Longtime Donald Trump ally Roger Stone has been ordered by a judge in Washington not to publicly discuss the details of his criminal case, after he posted a picture on his Instagram account of the judge overseeing his trial.

At a US district court hearing on Thursday in Washington DC Judge Amy Berman Jackson imposed a gag order on the 66-year-old operative, claiming that his explanation for the Instagram post “rang hollow”.

A picture of Ms Jackson with what appeared to be crosshairs of a gun beside her head was posted to Mr Stone’s Instagram account on Monday.

The accompanying text read: “Through legal trickery Deep State hitman Robert Mueller has guaranteed that my upcoming show trial is before Judge Amy Berman Jackson, an Obama appointed Judge who dismissed the Benghazi charges again Hillary Clinton and incarcerated Paul Manafort prior to his conviction for any crime.”

Taking to the stand on Thursday, Mr Stone apologised for the post and said he did not know who had posted the picture as many people have access to his phone. He admitted, under questioning by the judge however, to have written the text accompanying the post.

“I’m sorry that I abused your trust,” Mr Stone told the judge. “I’m heartfully sorry.

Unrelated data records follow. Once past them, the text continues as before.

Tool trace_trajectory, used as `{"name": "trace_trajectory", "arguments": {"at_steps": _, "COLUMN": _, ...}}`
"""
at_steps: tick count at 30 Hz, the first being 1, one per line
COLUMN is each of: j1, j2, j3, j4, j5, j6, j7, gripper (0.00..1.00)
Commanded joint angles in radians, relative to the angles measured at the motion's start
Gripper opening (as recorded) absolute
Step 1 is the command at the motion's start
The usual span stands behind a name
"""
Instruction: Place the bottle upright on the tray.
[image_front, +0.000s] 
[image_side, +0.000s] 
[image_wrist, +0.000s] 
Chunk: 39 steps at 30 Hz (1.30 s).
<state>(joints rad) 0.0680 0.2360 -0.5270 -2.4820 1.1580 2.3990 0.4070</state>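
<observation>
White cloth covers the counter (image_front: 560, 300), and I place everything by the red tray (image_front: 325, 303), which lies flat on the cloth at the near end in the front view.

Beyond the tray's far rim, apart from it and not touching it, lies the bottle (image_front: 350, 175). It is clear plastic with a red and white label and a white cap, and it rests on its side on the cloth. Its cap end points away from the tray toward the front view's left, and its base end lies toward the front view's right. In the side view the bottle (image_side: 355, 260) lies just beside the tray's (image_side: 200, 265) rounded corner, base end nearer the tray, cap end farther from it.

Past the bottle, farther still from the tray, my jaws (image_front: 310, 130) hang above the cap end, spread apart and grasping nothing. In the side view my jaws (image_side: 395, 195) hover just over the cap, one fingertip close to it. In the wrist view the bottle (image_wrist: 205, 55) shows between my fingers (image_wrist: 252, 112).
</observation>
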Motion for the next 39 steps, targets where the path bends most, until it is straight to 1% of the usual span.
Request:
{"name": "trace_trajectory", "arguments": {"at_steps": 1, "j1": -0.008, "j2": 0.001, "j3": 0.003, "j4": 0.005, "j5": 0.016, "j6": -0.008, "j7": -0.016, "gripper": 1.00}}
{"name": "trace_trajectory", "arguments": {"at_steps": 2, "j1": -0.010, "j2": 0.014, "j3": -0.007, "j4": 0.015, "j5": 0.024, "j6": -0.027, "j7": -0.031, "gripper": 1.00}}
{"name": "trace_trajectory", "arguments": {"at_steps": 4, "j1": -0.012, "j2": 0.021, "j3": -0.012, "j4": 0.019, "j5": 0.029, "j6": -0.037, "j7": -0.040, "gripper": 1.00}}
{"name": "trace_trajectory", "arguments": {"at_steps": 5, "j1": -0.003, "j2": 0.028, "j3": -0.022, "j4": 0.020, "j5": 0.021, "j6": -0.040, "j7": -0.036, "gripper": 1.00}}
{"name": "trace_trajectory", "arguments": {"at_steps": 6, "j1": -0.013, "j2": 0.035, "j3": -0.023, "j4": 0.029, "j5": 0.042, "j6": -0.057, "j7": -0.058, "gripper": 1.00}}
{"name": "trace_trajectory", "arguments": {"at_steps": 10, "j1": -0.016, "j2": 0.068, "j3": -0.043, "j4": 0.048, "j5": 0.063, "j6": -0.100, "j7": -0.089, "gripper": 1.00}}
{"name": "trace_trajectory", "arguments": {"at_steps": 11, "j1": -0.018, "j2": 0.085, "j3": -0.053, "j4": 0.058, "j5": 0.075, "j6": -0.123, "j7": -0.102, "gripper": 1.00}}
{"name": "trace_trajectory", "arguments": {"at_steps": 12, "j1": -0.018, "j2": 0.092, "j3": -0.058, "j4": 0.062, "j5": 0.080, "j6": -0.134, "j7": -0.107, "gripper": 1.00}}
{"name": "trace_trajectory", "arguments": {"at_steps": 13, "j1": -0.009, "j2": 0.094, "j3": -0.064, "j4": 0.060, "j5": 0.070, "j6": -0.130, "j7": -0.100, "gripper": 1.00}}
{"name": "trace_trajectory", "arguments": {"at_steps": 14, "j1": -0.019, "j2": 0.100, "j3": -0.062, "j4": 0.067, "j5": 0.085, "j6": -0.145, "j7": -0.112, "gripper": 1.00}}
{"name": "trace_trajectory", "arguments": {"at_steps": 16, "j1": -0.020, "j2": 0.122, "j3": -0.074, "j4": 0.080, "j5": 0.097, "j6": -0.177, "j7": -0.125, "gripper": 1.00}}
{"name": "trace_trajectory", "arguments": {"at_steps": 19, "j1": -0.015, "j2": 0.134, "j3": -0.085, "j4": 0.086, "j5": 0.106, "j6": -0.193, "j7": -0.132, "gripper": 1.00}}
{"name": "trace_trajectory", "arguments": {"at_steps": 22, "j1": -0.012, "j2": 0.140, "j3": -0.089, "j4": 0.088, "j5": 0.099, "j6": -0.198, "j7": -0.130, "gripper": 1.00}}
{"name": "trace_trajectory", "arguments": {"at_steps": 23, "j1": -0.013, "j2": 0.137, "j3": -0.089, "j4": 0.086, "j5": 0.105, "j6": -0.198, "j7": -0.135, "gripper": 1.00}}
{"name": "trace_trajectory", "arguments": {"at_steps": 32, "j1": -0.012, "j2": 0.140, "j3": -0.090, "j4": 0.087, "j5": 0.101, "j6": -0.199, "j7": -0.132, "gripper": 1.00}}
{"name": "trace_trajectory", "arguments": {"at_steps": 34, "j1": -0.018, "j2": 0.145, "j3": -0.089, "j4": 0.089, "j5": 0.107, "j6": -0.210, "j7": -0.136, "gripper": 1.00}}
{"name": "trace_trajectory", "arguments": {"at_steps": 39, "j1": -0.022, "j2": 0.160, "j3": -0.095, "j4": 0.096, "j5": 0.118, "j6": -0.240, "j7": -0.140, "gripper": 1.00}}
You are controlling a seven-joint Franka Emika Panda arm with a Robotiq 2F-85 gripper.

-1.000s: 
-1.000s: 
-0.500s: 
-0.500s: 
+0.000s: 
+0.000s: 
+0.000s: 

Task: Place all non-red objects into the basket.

I can only beseech you to give me a second chance.”

He said the post was a “lapse of judgment” that was “an outgrowth of the extreme stress of the situation”.

But after taking a 15-minute break to consider her response, Ms Jackson said that she was not prepared to give Mr Stone a second chance, and ordered him to refrain from making any comments on social media, through press releases or press conferences about the case.

The defendant’s lawyers had argued in court that he depended on media appearances and public commentary to make a living. However, despite tightening the terms of his bail, Ms Jackson refrained from imposing a prison sentence on Mr Stone.


Mr Stone, who was involved in Mr Trump’s election campaign, was charged in January with witness tampering, obstruction of justice and making false statements to Congress. He is accused of misleading Congress about his knowledge of Wikileaks’ efforts to release emails hacked by Russian operatives designed to damage Mrs Clinton’s presidential campaign in 2016.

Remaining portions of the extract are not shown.